**Available data**:
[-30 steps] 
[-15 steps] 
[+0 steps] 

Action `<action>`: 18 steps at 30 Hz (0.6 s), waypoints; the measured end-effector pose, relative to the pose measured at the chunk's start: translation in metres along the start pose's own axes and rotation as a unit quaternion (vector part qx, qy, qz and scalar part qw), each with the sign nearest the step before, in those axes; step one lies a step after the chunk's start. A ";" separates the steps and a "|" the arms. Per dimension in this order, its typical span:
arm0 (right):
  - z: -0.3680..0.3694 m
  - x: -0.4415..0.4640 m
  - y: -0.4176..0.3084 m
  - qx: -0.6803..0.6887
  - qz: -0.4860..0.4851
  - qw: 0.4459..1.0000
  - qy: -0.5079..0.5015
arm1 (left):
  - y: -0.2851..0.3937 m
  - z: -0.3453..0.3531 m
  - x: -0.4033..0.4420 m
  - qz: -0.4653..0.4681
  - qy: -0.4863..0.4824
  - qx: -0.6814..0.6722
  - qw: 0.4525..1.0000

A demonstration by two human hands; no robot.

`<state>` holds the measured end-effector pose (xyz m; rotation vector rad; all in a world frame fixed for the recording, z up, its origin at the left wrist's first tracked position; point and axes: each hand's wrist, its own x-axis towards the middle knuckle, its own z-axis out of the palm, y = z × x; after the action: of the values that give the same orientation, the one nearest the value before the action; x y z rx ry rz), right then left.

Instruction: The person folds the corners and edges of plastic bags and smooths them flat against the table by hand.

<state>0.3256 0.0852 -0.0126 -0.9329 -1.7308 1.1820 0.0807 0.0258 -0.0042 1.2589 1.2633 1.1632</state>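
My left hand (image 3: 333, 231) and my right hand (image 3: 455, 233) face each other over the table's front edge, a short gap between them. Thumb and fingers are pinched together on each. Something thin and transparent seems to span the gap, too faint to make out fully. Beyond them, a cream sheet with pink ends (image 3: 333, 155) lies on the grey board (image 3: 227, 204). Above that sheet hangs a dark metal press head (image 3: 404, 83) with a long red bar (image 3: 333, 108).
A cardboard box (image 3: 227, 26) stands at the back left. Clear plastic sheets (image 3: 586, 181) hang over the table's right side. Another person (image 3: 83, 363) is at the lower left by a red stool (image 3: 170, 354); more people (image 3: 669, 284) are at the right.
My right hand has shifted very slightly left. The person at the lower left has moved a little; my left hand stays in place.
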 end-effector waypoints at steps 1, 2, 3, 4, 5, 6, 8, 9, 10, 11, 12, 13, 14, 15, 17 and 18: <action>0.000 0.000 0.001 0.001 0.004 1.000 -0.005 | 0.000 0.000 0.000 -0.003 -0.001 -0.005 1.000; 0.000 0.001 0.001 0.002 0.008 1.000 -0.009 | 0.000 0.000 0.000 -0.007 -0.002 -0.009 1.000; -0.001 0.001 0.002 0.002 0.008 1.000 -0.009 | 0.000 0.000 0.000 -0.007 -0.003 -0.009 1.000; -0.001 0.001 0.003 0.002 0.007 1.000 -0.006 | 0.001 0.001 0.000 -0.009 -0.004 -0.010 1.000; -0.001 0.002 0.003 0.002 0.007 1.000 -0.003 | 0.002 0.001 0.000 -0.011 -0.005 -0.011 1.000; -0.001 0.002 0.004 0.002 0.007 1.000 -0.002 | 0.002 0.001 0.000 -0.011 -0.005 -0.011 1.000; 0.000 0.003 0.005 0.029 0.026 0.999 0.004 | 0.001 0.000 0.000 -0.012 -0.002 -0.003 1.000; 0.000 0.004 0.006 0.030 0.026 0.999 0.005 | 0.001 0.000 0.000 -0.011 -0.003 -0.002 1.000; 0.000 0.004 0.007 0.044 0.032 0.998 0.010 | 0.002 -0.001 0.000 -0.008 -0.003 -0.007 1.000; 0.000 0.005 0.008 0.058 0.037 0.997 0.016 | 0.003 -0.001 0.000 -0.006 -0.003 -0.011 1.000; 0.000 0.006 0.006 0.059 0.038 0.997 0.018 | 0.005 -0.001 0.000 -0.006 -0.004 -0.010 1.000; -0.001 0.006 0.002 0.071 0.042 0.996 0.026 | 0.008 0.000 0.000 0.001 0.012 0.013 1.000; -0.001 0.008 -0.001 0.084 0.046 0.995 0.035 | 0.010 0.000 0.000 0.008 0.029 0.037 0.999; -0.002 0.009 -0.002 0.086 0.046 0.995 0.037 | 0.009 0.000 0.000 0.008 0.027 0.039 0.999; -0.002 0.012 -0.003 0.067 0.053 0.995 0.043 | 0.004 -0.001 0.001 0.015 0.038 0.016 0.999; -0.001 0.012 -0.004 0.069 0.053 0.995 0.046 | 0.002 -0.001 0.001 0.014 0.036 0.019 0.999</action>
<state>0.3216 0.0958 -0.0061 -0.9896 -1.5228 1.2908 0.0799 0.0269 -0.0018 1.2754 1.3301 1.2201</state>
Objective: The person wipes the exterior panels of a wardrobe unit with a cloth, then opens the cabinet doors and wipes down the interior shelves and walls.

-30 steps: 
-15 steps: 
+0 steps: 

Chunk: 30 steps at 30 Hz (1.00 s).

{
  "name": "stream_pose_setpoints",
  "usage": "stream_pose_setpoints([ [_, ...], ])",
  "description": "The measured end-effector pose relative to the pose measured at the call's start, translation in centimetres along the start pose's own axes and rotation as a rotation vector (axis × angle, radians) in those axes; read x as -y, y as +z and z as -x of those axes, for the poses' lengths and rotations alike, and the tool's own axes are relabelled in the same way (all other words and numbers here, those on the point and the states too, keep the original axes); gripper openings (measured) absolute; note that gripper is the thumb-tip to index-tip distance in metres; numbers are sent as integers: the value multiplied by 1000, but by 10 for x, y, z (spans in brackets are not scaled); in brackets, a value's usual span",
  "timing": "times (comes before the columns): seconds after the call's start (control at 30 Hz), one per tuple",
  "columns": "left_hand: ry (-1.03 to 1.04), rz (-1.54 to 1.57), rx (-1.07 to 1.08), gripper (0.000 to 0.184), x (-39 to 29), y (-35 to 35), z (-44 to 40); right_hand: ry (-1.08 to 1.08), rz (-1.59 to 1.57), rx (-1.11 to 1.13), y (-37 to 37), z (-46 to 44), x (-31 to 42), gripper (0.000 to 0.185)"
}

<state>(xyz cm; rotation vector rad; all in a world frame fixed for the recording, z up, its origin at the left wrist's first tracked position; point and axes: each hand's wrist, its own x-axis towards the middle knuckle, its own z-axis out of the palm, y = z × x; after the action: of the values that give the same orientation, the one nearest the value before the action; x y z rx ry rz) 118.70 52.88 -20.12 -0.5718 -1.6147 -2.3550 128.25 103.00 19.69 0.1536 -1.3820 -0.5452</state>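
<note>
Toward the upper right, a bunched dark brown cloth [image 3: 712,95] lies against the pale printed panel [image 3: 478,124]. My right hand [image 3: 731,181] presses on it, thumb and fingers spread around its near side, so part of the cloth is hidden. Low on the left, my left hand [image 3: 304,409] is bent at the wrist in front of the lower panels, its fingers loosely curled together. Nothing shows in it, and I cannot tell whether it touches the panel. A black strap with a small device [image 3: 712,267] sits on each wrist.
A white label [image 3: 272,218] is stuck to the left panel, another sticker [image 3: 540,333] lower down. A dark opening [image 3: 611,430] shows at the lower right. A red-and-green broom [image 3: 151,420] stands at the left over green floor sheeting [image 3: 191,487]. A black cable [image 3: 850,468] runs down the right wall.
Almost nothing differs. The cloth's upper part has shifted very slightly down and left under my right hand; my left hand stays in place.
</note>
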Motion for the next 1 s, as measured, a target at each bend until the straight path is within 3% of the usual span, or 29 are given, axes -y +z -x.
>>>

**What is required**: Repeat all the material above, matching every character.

**Solved exercise**:
[-30 steps] 
[-15 steps] 
[+0 steps] 

Action `<action>`: 18 steps at 30 Hz (0.6 s), waypoints; the measured end-effector pose, relative to the pose measured at the chunk's start: translation in metres along the start pose's own axes and rotation as a unit quaternion (vector part qx, qy, qz and scalar part qw), each with the sign nearest the step before, in those axes; step one lies a step after the chunk's start. A ";" separates the steps and a "|" the arms. Per dimension in this order, its typical span:
arm0 (right):
  - z: -0.3680..0.3694 m
  - x: -0.4415..0.4640 m
  - y: -0.4176..0.3084 m
  - qx: -0.6803..0.6887
  - qz: -0.4860..0.4851
  - qw: 0.4459..1.0000
  - qy: -0.5079..0.5015
arm1 (left):
  - y: -0.2851..0.3937 m
  - z: -0.3453..0.3531 m
  - x: -0.4033..0.4420 m
  - qz: -0.4653..0.4681
  - qy: -0.4863..0.4824
  - qx: -0.6814..0.6722
  - qw: 0.4525..1.0000

A demonstration by two human hands; no robot.

`<state>` holds the measured end-effector pose (xyz m; rotation vector rad; all in a world frame fixed for the recording, z up, its origin at the left wrist's first tracked position; point and axes: each hand's wrist, its own x-axis towards the middle knuckle, its own z-axis out of the palm, y = z × x; after the action: of the values that give the same orientation, the one nearest the value before the action; x y z rx ry rz), right then left.

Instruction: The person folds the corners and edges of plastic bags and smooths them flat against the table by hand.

<state>0.3256 0.0852 -0.0126 -0.9329 -1.7308 1.1820 0.0807 0.0258 -0.0042 1.2589 1.2633 1.1632</state>
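My left hand (image 3: 333, 231) and my right hand (image 3: 455, 233) face each other over the table's front edge, a short gap between them. Thumb and fingers are pinched together on each. Something thin and transparent seems to span the gap, too faint to make out fully. Beyond them, a cream sheet with pink ends (image 3: 333, 155) lies on the grey board (image 3: 227, 204). Above that sheet hangs a dark metal press head (image 3: 404, 83) with a long red bar (image 3: 333, 108).
A cardboard box (image 3: 227, 26) stands at the back left. Clear plastic sheets (image 3: 586, 181) hang over the table's right side. Another person (image 3: 83, 363) is at the lower left by a red stool (image 3: 170, 354); more people (image 3: 669, 284) are at the right.
My right hand has shifted very slightly left. The person at the lower left has moved a little; my left hand stays in place.
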 end-effector waypoints at steps 1, 2, 3, 4, 5, 6, 8, 9, 10, 11, 12, 13, 14, 15, 17 and 18: <action>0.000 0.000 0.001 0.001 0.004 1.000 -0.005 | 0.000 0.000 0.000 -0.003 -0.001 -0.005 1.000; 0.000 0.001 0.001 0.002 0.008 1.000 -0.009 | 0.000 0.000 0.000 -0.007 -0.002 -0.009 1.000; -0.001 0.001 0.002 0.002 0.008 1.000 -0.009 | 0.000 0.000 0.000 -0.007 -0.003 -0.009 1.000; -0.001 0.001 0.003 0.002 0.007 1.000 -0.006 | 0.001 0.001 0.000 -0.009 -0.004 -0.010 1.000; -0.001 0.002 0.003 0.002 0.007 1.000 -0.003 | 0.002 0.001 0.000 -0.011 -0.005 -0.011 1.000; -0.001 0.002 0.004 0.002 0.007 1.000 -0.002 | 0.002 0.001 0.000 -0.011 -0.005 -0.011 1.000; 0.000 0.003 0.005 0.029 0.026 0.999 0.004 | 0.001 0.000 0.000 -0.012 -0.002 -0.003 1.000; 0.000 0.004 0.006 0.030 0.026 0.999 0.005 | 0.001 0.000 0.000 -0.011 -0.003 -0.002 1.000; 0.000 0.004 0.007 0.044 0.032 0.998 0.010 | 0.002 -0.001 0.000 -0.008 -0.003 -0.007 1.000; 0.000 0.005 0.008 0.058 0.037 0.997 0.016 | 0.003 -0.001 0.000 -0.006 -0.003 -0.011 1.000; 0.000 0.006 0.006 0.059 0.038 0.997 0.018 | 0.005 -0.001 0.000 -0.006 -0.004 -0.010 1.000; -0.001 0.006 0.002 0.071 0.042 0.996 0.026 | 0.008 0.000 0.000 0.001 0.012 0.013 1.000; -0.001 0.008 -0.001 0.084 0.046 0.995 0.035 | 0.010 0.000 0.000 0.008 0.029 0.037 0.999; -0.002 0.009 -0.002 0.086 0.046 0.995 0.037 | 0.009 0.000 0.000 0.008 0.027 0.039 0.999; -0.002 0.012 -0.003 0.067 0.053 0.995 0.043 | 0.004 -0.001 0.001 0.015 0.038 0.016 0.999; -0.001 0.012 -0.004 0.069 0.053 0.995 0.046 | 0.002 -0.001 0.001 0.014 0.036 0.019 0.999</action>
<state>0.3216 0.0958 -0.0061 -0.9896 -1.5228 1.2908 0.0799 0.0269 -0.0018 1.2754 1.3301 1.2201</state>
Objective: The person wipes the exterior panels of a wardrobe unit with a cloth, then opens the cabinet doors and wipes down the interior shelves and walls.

-30 steps: 
-15 steps: 
+0 steps: 

Chunk: 30 steps at 30 Hz (1.00 s).

{
  "name": "stream_pose_setpoints",
  "usage": "stream_pose_setpoints([ [_, ...], ])",
  "description": "The measured end-effector pose relative to the pose measured at the call's start, translation in centimetres along the start pose's own axes and rotation as a rotation vector (axis × angle, radians) in those axes; read x as -y, y as +z and z as -x of those axes, for the poses' lengths and rotations alike, and the tool's own axes are relabelled in the same way (all other words and numbers here, those on the point and the states too, keep the original axes); gripper openings (measured) absolute; note that gripper is the thumb-tip to index-tip distance in metres; numbers are sent as integers: the value multiplied by 1000, but by 10 for x, y, z (spans in brackets are not scaled); in brackets, a value's usual span",
  "timing": "times (comes before the columns): seconds after the call's start (control at 30 Hz), one per tuple",
  "columns": "left_hand: ry (-1.03 to 1.04), rz (-1.54 to 1.57), rx (-1.07 to 1.08), gripper (0.000 to 0.184), x (-39 to 29), y (-35 to 35), z (-44 to 40); right_hand: ry (-1.08 to 1.08), rz (-1.59 to 1.57), rx (-1.11 to 1.13), y (-37 to 37), z (-46 to 44), x (-31 to 42), gripper (0.000 to 0.185)"
}

<state>(xyz cm; rotation vector rad; all in a world frame fixed for the recording, z up, its origin at the left wrist's first tracked position; point and axes: each hand's wrist, its own x-axis towards the middle knuckle, its own z-axis out of the palm, y = z × x; after the action: of the values that give the same orientation, the one nearest the value before the action; x y z rx ry rz) 118.70 52.88 -20.12 -0.5718 -1.6147 -2.3550 128.25 103.00 19.69 0.1536 -1.3820 -0.5452</state>
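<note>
Toward the upper right, a bunched dark brown cloth [image 3: 712,95] lies against the pale printed panel [image 3: 478,124]. My right hand [image 3: 731,181] presses on it, thumb and fingers spread around its near side, so part of the cloth is hidden. Low on the left, my left hand [image 3: 304,409] is bent at the wrist in front of the lower panels, its fingers loosely curled together. Nothing shows in it, and I cannot tell whether it touches the panel. A black strap with a small device [image 3: 712,267] sits on each wrist.
A white label [image 3: 272,218] is stuck to the left panel, another sticker [image 3: 540,333] lower down. A dark opening [image 3: 611,430] shows at the lower right. A red-and-green broom [image 3: 151,420] stands at the left over green floor sheeting [image 3: 191,487]. A black cable [image 3: 850,468] runs down the right wall.
Almost nothing differs. The cloth's upper part has shifted very slightly down and left under my right hand; my left hand stays in place.
</note>
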Motion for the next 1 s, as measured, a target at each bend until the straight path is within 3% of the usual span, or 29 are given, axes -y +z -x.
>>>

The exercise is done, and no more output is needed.